Dataset items
· · · ·
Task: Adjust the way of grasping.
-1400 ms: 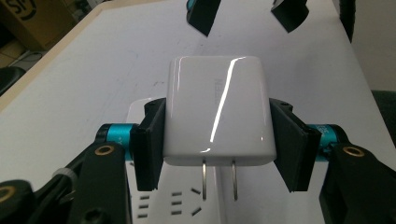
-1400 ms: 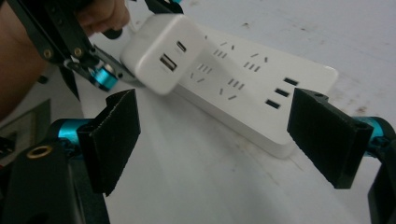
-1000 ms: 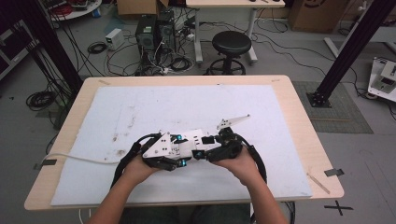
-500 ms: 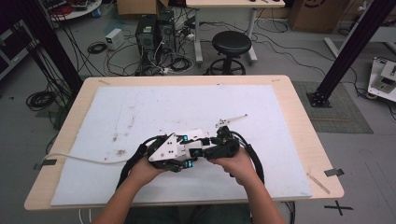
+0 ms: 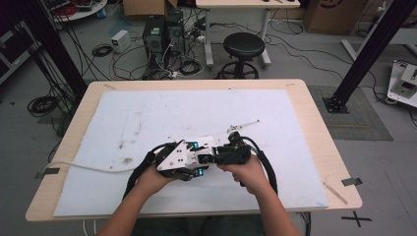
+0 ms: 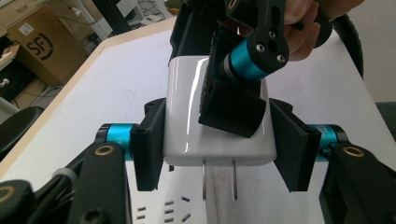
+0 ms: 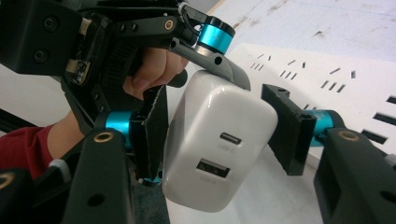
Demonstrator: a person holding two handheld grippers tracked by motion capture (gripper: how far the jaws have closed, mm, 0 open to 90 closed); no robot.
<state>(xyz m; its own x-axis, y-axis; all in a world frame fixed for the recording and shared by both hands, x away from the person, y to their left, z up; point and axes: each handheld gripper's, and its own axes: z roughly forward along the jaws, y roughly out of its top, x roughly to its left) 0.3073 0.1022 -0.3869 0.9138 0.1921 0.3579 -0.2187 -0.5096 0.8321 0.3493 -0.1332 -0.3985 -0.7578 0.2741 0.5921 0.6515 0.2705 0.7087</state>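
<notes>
White glossy charger: rounded block, two metal prongs, two ports on its end face. Pinched in left gripper; right gripper, jaws just closing, straddles it. Beneath: white power strip, table.

Setting: robotics or electronics lab, recording bay.
Work surface: pale wooden table topped with a scuffed white foam sheet.
Floor: grey, strewn with tangled black cables.
Equipment: black desktop computer towers beside a small white box.
Framing: black aluminium rig struts.
Furniture: round black stool.
Storage: brown cardboard boxes.
</notes>
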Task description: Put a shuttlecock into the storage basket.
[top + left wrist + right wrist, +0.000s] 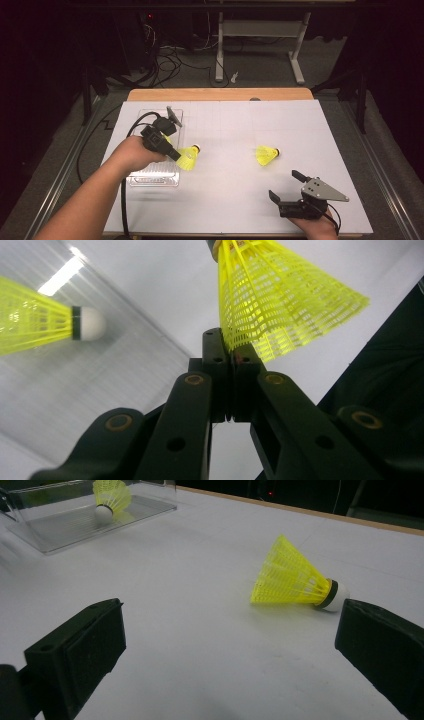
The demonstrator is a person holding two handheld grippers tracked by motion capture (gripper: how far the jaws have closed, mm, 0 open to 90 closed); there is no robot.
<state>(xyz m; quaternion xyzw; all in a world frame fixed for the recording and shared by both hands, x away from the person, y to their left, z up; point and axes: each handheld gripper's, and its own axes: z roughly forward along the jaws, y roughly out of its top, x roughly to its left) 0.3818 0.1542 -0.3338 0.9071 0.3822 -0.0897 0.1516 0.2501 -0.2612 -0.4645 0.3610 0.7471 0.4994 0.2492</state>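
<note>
My left gripper [174,154] [230,347] is shut on the skirt rim of a yellow shuttlecock [189,158] [280,305], held just right of a clear plastic tray [150,178], white cork pointing away. A second yellow shuttlecock [35,320] [111,496] lies inside the tray [60,527]. A third shuttlecock [266,155] [295,580] lies on its side on the white table, right of centre. My right gripper [286,185] [230,645] stands open near the front right edge, pointed at that third shuttlecock and a short way from it, nothing between its jaws.
The white table top [225,125] stretches behind and between the shuttlecocks. A black cable [125,210] trails from the left gripper along the forearm. Dark floor, cables and a desk frame [260,30] lie beyond the far edge.
</note>
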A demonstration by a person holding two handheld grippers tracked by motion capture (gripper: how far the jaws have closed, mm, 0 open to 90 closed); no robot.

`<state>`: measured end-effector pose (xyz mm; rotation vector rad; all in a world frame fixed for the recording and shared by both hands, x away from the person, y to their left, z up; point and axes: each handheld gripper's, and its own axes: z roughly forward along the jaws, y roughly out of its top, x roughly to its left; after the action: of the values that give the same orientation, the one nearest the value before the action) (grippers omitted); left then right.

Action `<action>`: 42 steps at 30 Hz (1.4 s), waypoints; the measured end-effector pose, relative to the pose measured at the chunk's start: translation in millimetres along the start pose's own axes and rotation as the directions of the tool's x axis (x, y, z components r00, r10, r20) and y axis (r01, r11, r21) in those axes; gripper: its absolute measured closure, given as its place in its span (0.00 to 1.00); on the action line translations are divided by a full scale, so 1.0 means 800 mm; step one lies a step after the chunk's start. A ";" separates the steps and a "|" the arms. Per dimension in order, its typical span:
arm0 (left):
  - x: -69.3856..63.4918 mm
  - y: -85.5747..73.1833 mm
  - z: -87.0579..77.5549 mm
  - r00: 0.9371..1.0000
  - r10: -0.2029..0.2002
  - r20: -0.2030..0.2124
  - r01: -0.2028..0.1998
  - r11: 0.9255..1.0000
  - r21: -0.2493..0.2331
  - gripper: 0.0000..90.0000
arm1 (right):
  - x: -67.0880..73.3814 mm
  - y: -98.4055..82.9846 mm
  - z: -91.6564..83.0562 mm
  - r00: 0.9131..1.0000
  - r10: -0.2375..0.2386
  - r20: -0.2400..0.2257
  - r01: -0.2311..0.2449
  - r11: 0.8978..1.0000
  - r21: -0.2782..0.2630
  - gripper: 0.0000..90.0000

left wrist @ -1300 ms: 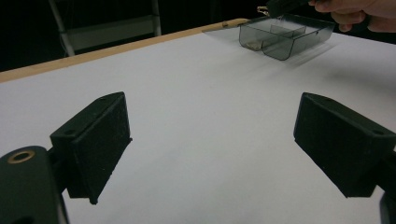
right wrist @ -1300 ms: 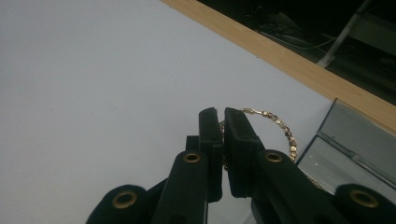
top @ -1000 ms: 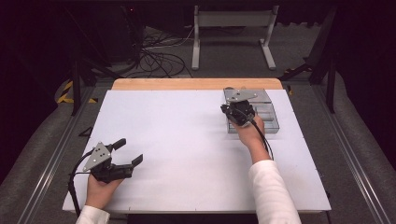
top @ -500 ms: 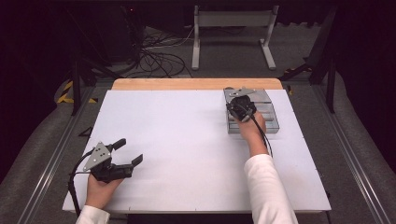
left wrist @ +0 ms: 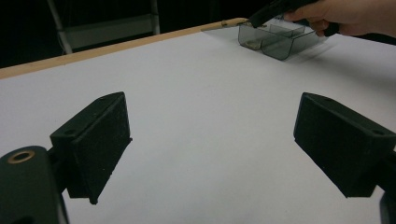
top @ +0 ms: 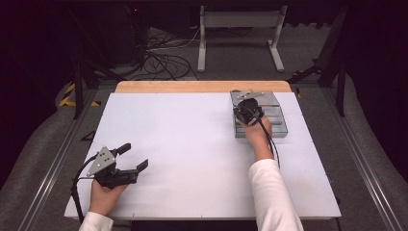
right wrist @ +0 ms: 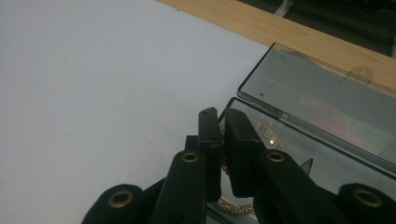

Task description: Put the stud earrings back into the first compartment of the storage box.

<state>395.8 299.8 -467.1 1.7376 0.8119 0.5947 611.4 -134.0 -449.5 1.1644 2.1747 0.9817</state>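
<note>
Holding my right gripper (top: 248, 107) over the clear plastic box (top: 275, 120) at the far right of the white table (top: 192, 144), I see its jaws nearly together, pinching what looks like a gold chain (right wrist: 233, 205) just inside the box's near corner, the lid (right wrist: 322, 100) lying open toward the wooden edge (top: 192, 86). My left gripper (top: 129, 160) sits low over the near left of the table, well apart from the box, jaws spread wide with nothing between them.
</note>
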 end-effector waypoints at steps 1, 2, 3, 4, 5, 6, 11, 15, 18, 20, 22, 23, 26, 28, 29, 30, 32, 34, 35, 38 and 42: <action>0.000 0.000 0.000 1.000 -0.006 0.001 0.006 1.000 -0.001 0.13 | 0.000 0.000 0.000 1.000 0.002 0.004 -0.002 1.000 -0.002 0.92; 0.000 0.000 0.000 1.000 -0.006 0.000 0.006 1.000 -0.002 0.13 | 0.000 0.000 -0.001 1.000 0.006 0.017 -0.006 1.000 -0.006 0.85; 0.000 0.000 0.000 1.000 -0.007 0.000 0.007 1.000 -0.002 0.13 | -0.001 0.000 -0.002 1.000 0.014 0.025 -0.014 1.000 -0.017 0.75; 0.000 0.000 0.000 1.000 -0.007 0.000 0.007 1.000 -0.003 0.13 | -0.003 0.000 -0.004 0.999 0.032 0.013 -0.032 0.999 -0.023 0.74; 0.000 0.000 0.000 1.000 -0.007 0.000 0.007 1.000 -0.003 0.13 | -0.004 0.000 -0.006 0.999 0.035 0.006 -0.035 0.999 -0.028 0.73; 0.000 0.000 0.000 1.000 -0.005 0.000 0.005 1.000 -0.002 0.13 | -0.004 0.000 -0.009 0.999 0.035 0.004 -0.034 0.999 -0.034 0.71; -0.001 0.000 0.001 1.000 -0.004 0.003 0.004 1.000 0.004 0.13 | -0.002 -0.006 -0.020 0.998 0.052 -0.025 -0.054 0.995 -0.079 0.57; 0.000 0.001 0.001 1.000 0.004 0.005 -0.004 1.000 -0.003 0.13 | -0.002 -0.015 -0.027 0.996 0.070 -0.047 -0.074 0.992 -0.106 0.45; 0.000 0.001 0.001 1.000 -0.008 0.009 0.008 1.000 -0.008 0.13 | -0.002 -0.024 -0.032 0.994 0.090 -0.067 -0.099 0.986 -0.133 0.37; 0.000 0.000 0.001 1.000 -0.007 0.008 0.008 1.000 -0.007 0.12 | -0.002 -0.030 -0.036 0.992 0.101 -0.082 -0.112 0.982 -0.152 0.34; 0.000 0.000 0.001 1.000 -0.004 0.005 0.004 1.000 -0.006 0.13 | -0.002 -0.034 -0.040 0.990 0.103 -0.094 -0.118 0.980 -0.163 0.30; 0.000 0.000 0.001 1.000 0.001 0.004 -0.001 1.000 -0.005 0.13 | -0.001 -0.036 -0.042 0.990 0.102 -0.098 -0.118 0.978 -0.170 0.28; 0.000 0.000 0.001 1.000 0.000 0.004 0.000 1.000 -0.001 0.12 | 0.002 -0.040 -0.050 0.989 0.090 -0.118 -0.112 0.975 -0.190 0.22; -0.001 0.000 0.001 1.000 -0.005 0.004 0.005 1.000 0.000 0.13 | 0.005 -0.041 -0.054 0.988 0.076 -0.132 -0.101 0.975 -0.196 0.20; -0.001 0.000 0.001 1.000 -0.005 0.004 0.005 1.000 0.001 0.13 | 0.007 -0.043 -0.057 0.989 0.069 -0.133 -0.095 0.974 -0.204 0.19; 0.000 0.001 0.001 1.000 -0.003 0.004 0.003 1.000 -0.003 0.13 | 0.009 -0.044 -0.059 0.989 0.066 -0.135 -0.094 0.973 -0.213 0.18; 0.000 0.001 0.001 1.000 -0.014 0.008 0.014 1.000 -0.012 0.12 | 0.011 -0.046 -0.064 0.988 0.058 -0.141 -0.089 0.970 -0.224 0.15; 0.001 0.001 -0.001 1.000 -0.026 0.010 0.027 1.000 -0.014 0.13 | 0.014 -0.048 -0.069 0.987 0.056 -0.150 -0.090 0.969 -0.231 0.13; 0.001 0.001 -0.001 1.000 -0.027 0.010 0.027 1.000 -0.016 0.13 | 0.015 -0.050 -0.071 0.987 0.051 -0.155 -0.087 0.968 -0.236 0.12; 0.002 0.001 -0.002 1.000 -0.028 0.010 0.028 0.999 -0.021 0.13 | 0.019 -0.056 -0.074 0.988 0.042 -0.151 -0.078 0.968 -0.238 0.05; 0.001 0.001 -0.002 0.999 -0.032 0.012 0.032 0.999 -0.026 0.12 | 0.024 -0.062 -0.081 0.988 0.027 -0.155 -0.066 0.964 -0.257 0.04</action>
<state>395.5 301.2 -466.0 1.7000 0.8193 0.5708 531.4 -160.1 -448.6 1.0495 2.0575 1.3702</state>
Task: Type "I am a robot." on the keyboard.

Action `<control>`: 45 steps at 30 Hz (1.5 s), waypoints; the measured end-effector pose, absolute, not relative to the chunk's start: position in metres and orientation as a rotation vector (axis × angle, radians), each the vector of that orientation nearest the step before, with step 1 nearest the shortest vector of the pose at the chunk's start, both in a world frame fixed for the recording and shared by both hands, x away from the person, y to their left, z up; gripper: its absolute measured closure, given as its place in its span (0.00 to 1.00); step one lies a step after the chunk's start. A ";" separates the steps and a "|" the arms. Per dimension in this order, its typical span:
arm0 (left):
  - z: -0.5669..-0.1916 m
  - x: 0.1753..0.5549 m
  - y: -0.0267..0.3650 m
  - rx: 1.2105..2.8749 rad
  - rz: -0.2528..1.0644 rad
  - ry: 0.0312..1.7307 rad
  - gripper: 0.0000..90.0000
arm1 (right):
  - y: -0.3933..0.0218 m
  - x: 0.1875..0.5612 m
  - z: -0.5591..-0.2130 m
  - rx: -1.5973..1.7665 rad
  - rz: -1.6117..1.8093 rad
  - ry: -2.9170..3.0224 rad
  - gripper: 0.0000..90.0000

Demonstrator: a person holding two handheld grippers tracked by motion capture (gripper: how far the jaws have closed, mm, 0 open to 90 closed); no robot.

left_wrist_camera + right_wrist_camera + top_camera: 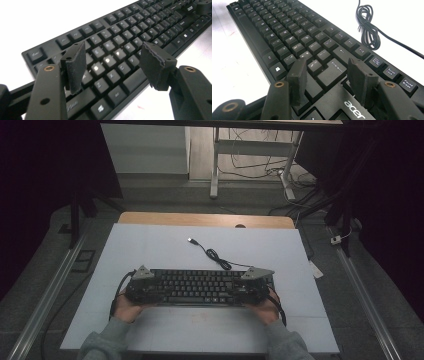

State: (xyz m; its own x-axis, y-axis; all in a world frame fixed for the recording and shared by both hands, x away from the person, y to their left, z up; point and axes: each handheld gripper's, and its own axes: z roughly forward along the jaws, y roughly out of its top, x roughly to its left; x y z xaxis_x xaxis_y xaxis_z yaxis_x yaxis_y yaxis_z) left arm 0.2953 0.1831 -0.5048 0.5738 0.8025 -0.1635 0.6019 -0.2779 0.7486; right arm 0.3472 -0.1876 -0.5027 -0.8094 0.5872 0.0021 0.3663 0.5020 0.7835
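Both grippers sit at the ends of a black keyboard [197, 287] that lies flat across the near half of the pale surface [150, 250], its long side running left to right in the high view. At the keyboard's left end the left gripper [115, 67] has its jaws spread apart, and nothing is pressed between the foam pads [75, 66]; in the left gripper view they hover over the letter keys near the Z and X, with the space bar and bottom row just below them. At the right end the right gripper [328, 80] likewise stands with its jaws parted, over the strip bearing the acer logo [354, 112] and just short of the Enter key [334, 72]; the pads appear to clear the keys, though the angle makes it hard to be sure that they touch nothing. From the high view a hand [127, 309] holds the left gripper and another hand [262, 309] holds the right one, both in grey sleeves at the near edge of the surface. Behind the keyboard its cable [217, 257] lies partly coiled on the surface, and its USB plug [191, 240] rests farther back, well apart from the keys.
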 end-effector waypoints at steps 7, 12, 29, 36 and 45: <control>-0.507 0.282 0.195 1.977 0.337 1.144 0.41 | -0.186 0.347 -0.502 0.805 1.206 2.483 0.56; -0.509 0.278 0.199 1.980 0.344 1.150 0.40 | -0.183 0.347 -0.499 0.792 1.217 2.469 0.59; -0.513 0.281 0.199 2.002 0.335 1.141 0.38 | -0.132 0.357 -0.501 0.664 1.241 2.660 1.00; -0.512 0.282 0.198 2.007 0.335 1.135 0.38 | -0.125 0.355 -0.507 0.660 1.209 2.697 1.00; -0.512 0.281 0.199 2.005 0.338 1.135 0.38 | -0.117 0.354 -0.513 0.645 1.176 2.719 1.00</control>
State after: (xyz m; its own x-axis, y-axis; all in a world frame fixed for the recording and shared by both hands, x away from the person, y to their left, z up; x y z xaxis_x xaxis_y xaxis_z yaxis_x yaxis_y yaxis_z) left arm 0.2808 0.1987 -0.5119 0.5637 0.8134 -0.1432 0.6027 -0.2866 0.7447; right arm 0.3545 -0.1168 -0.5127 -0.9038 0.4227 0.0667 0.3381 0.6098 0.7168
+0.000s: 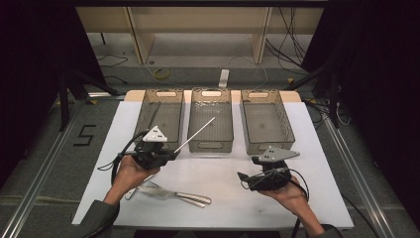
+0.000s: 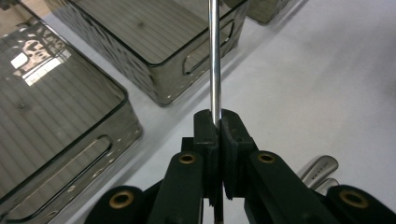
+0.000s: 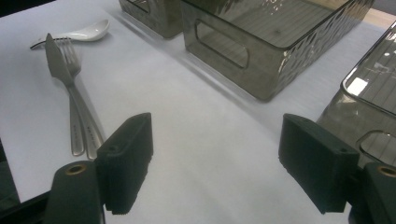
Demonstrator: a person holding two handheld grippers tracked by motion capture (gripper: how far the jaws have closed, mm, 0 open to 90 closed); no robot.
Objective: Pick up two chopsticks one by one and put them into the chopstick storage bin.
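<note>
Above the white worktop (image 1: 218, 193), the left claw (image 1: 171, 154) pinches one end of a thin, straight silver metal rod (image 1: 195, 134), likely a chopstick, whose long axis slants up and away so its free tip hangs over the middle one (image 1: 211, 121) of three smoky translucent plastic bins, with one bin (image 1: 159, 119) to its left and one (image 1: 266, 124) to its right. The right claw (image 1: 243, 177) is spread wide with nothing between its pads, low over the sheet and nearer the right bin. Left behind on the worktop are one steel fork (image 3: 70, 70), one steel knife (image 3: 58, 65) and one white spoon (image 3: 86, 31), lying close under the left hand.
</note>
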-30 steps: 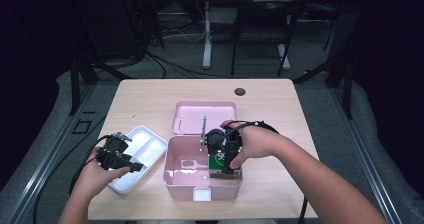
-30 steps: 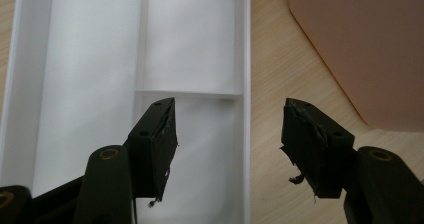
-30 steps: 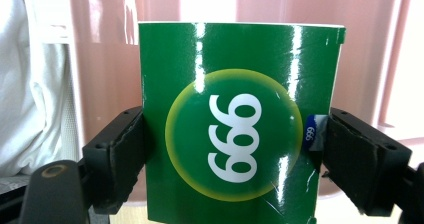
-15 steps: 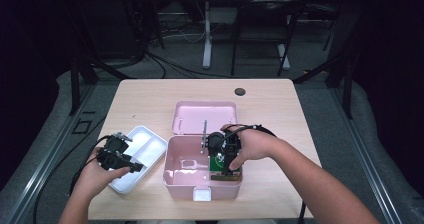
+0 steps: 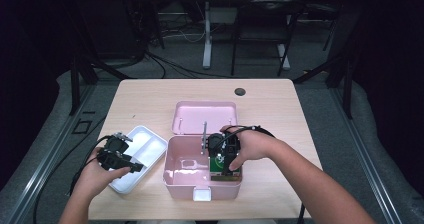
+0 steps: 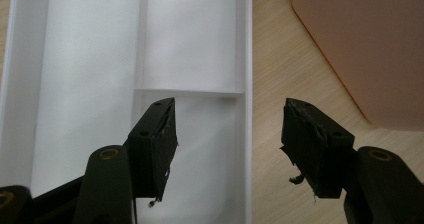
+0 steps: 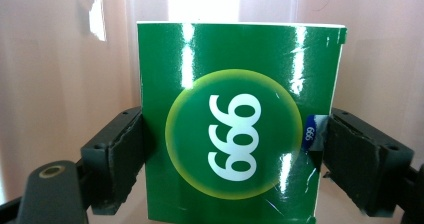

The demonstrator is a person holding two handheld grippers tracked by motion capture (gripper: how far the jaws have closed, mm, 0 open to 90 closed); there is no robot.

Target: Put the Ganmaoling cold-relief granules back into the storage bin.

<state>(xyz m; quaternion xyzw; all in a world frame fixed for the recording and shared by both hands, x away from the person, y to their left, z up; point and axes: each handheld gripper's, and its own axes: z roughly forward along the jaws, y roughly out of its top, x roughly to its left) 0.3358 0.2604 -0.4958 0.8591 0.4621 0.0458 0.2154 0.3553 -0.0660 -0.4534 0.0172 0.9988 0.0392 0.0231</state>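
Note:
A glossy green carton [image 7: 235, 124] printed "999" stands between my right gripper's [image 7: 232, 154] jaws, which press on its two sides. From above, that green carton [image 5: 223, 165] sits low in the right half of the open pink box [image 5: 176, 181], with my right gripper [image 5: 225, 170] reaching down into it. At the left, my left gripper [image 5: 131, 165] hovers open over the white divided tray [image 5: 147, 146]. Its jaws [image 6: 232, 149] straddle the tray's [image 6: 90, 84] right rim with nothing between them.
The pink box's lid [image 5: 205, 116] lies flat behind it. A thin upright rod [image 5: 204, 136] stands at the box's back wall. A dark round grommet [image 5: 240, 91] marks the far tabletop. The pink box's side [image 6: 360, 44] is just right of the tray.
My right gripper has sunk a little deeper and nearer into the pink box with the green carton. The left gripper has stayed over the tray.

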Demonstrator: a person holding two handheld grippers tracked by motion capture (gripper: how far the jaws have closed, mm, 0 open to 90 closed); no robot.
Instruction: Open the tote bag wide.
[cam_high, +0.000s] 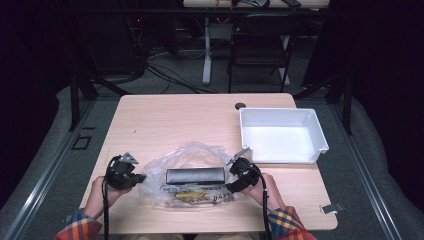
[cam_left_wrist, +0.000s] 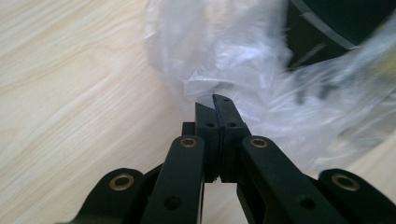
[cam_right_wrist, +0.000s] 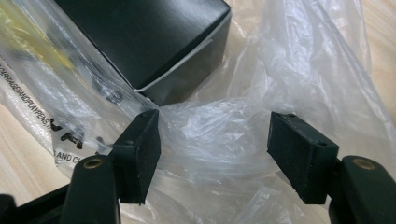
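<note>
A clear plastic bag (cam_high: 192, 155) lies crumpled at the near middle of the table, and a long black box (cam_high: 195, 175) lies inside it. My left gripper (cam_high: 140, 177) is at the bag's left edge. In the left gripper view its jaws (cam_left_wrist: 215, 100) are pressed together with the rim of the bag (cam_left_wrist: 224, 46) pinched at their tips. My right gripper (cam_high: 231, 187) is at the bag's right end. In the right gripper view it (cam_right_wrist: 215, 140) stands open astride loose film (cam_right_wrist: 299, 60), just short of the corner of the box (cam_right_wrist: 149, 32).
A white plastic bin (cam_high: 320, 132) stands empty at the table's right, just beyond the right hand. Something yellow (cam_high: 187, 192) and black printed text show through the bag's near side. Bare wooden tabletop (cam_high: 190, 115) stretches behind the bag. A chair stands past the far edge.
</note>
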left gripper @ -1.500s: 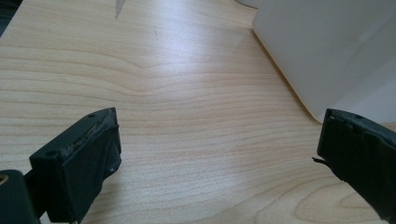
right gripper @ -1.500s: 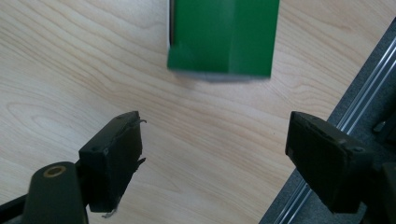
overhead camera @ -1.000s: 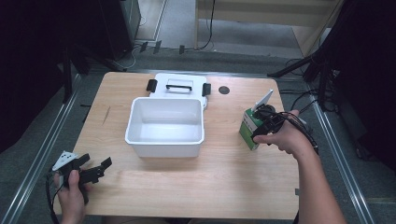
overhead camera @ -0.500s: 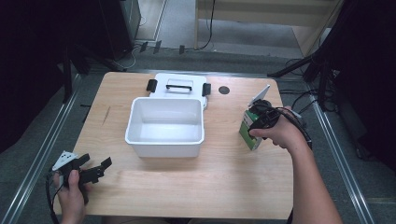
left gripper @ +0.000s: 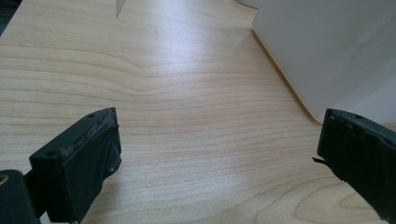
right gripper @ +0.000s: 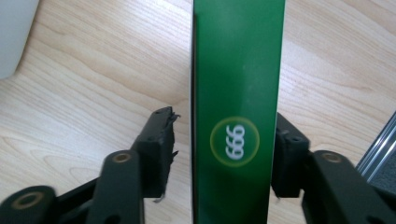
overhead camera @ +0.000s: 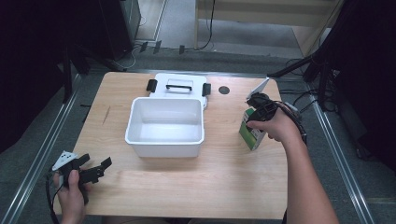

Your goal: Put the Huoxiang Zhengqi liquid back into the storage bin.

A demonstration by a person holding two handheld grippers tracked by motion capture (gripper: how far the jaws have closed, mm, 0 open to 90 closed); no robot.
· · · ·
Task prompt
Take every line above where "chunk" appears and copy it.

Exercise response
Action `<action>`: 42 steps at 30 Hz (1.4 s), waypoints; the measured end-effector pose, relative to the pose measured at the chunk's start: translation in millimetres along the start pose's own axes and rotation as the directions of the tool's x axis (x, y, z components r00, r10, r20) and y axis (r01, r11, r21) in those axes; gripper: its absolute measured closure, given as its place in its span (0.00 to 1.00); on the action line translations are divided by a full scale, so 1.0 means 800 mm; step one lies a step after the chunk's start. A ";" separates the steps and a "|" the arms. Per dimension in order, its typical span:
Action `<control>`: 45 steps at 30 Hz (1.5 s), waypoints; the measured end-effector pose, absolute, not relative to the chunk's start: position in metres and orientation as a rotation vector (axis × angle, radians), each the vector of that orientation nearest the step before, with step 1 nearest the shortest vector of the pose at the chunk's start, both in a world frame fixed for the recording and shared by both hands, x away from the person, y to their left, z up; gripper: its absolute measured closure, given as its place in its span (0.00 to 1.00); step one lies a step after the chunk's start. A ";" separates the steps and a "|" the arms. Per dimension in this order, its typical span:

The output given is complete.